● **TASK INSTRUCTIONS**: Please copy each line of the listing below precisely, excluding the images.

● **SUPPLIED MATERIAL**:
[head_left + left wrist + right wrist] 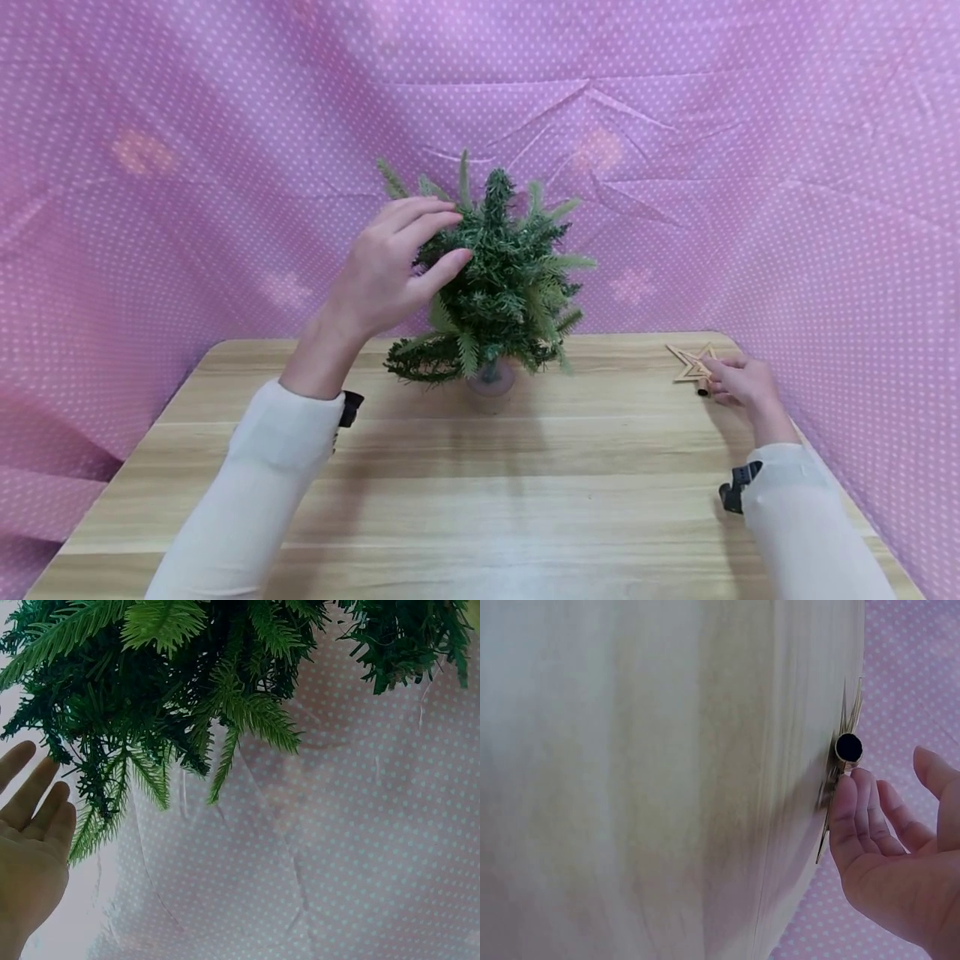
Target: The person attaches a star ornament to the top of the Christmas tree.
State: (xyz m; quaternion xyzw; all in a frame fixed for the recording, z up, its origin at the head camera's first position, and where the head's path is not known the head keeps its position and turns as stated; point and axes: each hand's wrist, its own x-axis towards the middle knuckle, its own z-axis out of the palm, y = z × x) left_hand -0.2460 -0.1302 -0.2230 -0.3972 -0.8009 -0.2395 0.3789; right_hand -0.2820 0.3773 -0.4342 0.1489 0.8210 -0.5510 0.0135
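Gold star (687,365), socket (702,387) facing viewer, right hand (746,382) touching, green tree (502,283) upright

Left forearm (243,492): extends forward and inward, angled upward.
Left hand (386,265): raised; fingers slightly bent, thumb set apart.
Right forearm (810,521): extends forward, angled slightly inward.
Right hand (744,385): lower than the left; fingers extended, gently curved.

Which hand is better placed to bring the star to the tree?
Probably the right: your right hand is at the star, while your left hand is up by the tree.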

● **TASK RESULT**:
[head_left + left wrist + right wrist] 
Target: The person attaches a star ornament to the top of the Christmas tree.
State: (xyz m; quaternion xyzw; all in a frame fixed for the recording, z up, its origin at the head camera's first position, and where the head's path is not known the head keeps its position and turns as stated; point and axes: each hand's wrist, its own x-axis towards the middle knuckle, its own z-axis out of the palm, y = z × x) left_hand -0.2460 -0.1302 -0.2230 -0.3972 -0.8009 -0.2395 0.3789; right_hand -0.2820 0.3773 -0.4342 0.1489 0.8210 -0.5510 0.0135
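Gold star (687,365), socket (702,387) facing viewer, right hand (746,382) touching, green tree (502,283) upright

Left forearm (243,492): extends forward and inward, angled upward.
Left hand (386,265): raised; fingers slightly bent, thumb set apart.
Right forearm (810,521): extends forward, angled slightly inward.
Right hand (744,385): lower than the left; fingers extended, gently curved.

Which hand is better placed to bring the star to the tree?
Probably the right: your right hand is at the star, while your left hand is up by the tree.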

The full output has been given.